### What is being asked
Return, word for word, only the lines of the data below that lie between the line with "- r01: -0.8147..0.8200" and the line with "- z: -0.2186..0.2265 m", those two lines included.

### Data records
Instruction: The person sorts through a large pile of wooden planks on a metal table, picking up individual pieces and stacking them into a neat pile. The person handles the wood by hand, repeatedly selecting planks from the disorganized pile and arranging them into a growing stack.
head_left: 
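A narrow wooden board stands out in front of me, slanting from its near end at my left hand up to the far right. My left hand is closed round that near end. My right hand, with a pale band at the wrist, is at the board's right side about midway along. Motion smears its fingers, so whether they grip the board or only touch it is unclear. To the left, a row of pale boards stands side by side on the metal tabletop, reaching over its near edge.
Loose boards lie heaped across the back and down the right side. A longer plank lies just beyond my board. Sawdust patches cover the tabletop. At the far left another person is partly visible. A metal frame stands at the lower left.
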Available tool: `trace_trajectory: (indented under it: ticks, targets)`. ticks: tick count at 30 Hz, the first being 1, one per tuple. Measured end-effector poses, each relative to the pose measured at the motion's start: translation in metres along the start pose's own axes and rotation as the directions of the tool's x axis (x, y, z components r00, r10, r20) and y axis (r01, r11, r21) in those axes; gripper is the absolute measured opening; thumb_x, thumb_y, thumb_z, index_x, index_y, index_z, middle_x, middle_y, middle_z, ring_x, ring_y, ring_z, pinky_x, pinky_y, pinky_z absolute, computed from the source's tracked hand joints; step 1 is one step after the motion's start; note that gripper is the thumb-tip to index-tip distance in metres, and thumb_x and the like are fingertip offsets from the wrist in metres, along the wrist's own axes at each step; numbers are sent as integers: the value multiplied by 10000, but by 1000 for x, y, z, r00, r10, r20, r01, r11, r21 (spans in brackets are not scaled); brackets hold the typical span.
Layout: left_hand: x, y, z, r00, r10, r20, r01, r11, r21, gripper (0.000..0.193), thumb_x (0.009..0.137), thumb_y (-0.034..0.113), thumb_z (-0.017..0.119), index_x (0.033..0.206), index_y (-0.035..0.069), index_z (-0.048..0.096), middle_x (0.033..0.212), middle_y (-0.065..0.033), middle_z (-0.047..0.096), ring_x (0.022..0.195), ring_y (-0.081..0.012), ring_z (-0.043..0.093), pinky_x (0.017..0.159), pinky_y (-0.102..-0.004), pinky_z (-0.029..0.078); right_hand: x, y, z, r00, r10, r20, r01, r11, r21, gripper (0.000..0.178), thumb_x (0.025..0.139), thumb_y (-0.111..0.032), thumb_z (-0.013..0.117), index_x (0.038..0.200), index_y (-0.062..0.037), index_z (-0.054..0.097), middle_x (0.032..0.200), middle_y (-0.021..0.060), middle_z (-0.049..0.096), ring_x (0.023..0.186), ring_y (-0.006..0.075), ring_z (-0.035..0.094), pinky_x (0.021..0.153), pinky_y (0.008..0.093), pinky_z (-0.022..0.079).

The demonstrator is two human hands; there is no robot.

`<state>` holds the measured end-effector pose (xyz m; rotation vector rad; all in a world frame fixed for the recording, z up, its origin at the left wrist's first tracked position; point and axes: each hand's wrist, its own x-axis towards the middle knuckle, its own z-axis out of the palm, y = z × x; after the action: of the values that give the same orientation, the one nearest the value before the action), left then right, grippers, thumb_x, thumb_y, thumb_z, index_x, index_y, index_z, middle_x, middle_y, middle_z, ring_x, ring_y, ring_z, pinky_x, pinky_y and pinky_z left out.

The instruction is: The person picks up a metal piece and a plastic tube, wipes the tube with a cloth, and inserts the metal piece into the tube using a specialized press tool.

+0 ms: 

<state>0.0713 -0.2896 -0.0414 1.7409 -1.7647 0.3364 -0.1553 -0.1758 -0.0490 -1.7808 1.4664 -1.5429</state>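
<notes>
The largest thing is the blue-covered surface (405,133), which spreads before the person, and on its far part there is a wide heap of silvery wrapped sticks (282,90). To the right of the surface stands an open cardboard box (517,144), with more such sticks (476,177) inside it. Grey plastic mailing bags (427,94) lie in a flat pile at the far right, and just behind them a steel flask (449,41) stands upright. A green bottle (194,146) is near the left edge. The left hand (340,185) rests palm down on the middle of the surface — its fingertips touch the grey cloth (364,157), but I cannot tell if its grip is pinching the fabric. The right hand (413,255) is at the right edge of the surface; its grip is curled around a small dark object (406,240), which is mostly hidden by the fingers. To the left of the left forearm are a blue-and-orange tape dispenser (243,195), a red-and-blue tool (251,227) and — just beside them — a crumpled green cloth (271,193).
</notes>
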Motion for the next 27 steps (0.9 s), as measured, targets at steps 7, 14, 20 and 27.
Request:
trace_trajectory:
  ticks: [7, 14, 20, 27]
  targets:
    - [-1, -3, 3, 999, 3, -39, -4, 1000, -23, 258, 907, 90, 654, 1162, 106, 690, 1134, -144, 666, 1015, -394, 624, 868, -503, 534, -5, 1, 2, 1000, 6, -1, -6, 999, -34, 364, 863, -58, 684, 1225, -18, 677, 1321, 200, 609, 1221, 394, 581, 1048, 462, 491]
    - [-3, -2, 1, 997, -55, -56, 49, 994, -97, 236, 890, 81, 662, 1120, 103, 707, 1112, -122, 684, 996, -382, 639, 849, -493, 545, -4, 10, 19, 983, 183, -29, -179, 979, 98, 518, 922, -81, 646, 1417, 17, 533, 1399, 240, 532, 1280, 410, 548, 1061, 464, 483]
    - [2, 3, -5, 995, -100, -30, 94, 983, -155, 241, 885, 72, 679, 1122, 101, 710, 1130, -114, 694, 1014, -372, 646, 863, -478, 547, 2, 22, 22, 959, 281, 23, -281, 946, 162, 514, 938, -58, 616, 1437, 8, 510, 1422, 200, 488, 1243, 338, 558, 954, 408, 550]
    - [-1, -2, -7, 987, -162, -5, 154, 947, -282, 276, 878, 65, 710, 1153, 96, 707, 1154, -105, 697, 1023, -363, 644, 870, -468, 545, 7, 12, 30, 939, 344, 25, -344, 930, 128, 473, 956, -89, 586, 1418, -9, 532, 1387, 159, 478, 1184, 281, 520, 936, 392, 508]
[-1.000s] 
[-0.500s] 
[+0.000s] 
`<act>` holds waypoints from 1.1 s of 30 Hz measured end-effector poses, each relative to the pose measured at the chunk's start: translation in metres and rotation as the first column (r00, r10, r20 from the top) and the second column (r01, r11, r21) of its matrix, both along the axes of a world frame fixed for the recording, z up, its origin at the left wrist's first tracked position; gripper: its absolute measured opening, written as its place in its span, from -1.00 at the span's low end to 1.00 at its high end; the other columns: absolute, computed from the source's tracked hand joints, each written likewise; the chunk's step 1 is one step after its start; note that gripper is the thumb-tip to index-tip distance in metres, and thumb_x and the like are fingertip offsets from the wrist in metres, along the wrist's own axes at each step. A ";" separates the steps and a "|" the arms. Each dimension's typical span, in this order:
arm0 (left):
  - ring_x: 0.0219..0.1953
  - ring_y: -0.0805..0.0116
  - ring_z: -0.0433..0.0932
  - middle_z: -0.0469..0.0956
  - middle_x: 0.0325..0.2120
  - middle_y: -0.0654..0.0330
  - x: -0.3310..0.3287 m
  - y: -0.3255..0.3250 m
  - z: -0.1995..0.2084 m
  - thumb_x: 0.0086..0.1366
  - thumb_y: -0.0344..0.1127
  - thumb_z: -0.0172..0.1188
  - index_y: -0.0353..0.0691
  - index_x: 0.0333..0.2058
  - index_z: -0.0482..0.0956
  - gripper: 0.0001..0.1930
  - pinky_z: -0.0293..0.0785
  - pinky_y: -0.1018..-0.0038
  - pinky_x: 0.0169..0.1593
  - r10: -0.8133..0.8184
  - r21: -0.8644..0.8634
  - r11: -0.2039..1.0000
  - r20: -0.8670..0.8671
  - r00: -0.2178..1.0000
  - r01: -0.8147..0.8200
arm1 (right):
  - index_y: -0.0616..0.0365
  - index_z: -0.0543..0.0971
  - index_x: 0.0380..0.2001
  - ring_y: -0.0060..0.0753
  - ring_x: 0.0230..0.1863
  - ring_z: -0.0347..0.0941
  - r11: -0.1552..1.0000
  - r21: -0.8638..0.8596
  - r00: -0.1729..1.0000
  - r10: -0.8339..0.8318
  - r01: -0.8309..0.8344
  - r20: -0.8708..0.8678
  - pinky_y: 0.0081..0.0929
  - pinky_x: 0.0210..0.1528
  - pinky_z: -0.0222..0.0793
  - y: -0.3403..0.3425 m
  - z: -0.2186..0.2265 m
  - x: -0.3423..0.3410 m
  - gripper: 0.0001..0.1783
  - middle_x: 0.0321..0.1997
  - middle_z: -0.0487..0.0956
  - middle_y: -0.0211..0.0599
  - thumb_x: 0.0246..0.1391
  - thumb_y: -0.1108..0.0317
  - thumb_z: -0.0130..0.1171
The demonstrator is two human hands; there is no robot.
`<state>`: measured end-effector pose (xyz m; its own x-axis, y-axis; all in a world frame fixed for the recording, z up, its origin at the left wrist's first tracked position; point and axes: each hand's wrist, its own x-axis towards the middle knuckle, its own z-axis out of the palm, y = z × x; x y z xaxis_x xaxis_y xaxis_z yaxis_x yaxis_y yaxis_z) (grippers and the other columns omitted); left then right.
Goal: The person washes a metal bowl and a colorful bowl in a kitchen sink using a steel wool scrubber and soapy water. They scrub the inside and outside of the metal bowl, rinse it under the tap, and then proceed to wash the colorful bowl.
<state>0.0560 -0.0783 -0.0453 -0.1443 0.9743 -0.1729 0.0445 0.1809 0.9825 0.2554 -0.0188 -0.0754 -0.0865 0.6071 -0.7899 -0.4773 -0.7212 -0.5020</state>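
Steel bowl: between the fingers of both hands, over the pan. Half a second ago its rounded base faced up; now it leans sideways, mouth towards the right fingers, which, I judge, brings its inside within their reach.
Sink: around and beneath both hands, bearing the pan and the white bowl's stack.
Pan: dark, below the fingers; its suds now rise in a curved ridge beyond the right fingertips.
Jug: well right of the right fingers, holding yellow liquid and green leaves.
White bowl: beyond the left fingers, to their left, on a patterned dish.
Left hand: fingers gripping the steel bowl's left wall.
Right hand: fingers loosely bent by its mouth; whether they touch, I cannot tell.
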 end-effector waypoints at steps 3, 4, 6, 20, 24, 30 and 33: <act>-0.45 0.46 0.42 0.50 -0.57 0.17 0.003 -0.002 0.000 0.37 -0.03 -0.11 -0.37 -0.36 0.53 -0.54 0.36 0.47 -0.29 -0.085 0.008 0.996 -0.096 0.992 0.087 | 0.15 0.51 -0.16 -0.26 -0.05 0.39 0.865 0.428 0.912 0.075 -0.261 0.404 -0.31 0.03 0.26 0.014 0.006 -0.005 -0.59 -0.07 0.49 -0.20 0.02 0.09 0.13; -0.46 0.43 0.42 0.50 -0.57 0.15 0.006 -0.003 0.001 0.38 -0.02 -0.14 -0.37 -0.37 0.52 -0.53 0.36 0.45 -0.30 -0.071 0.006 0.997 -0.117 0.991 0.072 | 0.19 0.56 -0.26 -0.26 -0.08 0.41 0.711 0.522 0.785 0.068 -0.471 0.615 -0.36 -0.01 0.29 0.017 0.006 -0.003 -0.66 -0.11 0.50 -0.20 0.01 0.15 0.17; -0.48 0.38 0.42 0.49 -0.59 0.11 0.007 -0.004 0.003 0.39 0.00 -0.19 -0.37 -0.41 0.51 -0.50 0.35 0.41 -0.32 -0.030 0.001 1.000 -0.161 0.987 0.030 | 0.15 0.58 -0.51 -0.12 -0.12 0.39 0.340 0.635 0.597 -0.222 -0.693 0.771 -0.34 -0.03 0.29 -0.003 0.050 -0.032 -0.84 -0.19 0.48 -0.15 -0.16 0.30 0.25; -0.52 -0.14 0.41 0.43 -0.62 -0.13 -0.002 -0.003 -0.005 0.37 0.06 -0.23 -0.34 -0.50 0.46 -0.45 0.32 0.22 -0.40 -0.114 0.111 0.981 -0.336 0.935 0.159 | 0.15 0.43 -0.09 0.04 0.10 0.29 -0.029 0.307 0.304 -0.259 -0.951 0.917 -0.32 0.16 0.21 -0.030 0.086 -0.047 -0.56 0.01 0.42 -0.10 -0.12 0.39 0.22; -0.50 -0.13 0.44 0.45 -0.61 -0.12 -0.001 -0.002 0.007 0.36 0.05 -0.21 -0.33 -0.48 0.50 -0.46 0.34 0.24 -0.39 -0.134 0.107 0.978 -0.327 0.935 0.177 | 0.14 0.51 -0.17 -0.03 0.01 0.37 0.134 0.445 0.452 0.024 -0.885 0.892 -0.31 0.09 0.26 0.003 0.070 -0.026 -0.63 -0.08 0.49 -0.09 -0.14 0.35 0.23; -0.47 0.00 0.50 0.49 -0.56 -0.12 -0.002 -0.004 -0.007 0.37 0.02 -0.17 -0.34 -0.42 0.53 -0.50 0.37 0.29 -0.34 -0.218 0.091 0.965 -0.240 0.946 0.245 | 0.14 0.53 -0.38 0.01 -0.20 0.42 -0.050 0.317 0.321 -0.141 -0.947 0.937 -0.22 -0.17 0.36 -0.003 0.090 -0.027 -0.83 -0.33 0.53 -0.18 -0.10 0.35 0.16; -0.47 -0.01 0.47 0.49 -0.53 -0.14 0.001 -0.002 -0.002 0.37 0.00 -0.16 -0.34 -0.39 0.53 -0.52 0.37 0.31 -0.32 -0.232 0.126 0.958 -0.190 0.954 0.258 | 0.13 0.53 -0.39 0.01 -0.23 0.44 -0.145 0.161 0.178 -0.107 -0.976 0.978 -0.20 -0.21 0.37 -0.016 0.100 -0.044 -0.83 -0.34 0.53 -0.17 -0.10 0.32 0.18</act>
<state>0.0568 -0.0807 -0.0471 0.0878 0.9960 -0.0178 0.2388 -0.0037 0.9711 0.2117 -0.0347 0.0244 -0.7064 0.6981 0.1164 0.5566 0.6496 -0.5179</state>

### Solution below
  - r01: -0.8147..0.8200
arm1 (right):
  - index_y: -0.0616..0.0365
  - index_z: -0.0543..0.0971
  - index_x: 0.0380..0.2001
  - ring_y: -0.0060..0.0753
  - ring_x: 0.0230..0.1863
  - ring_z: -0.0347..0.0941
  - r11: -0.1552..1.0000
  - r21: -0.8638..0.8596
  - r00: -0.1729..1.0000
  - r10: -0.8339..0.8318
  - r01: -0.8309..0.8344
  - r20: -0.8708..0.8678
  - pinky_y: 0.0081..0.0929
  - pinky_x: 0.0210..0.1528
  - pinky_z: -0.0222..0.0793
  - y: -0.3403..0.3425 m
  - z: -0.2186..0.2265 m

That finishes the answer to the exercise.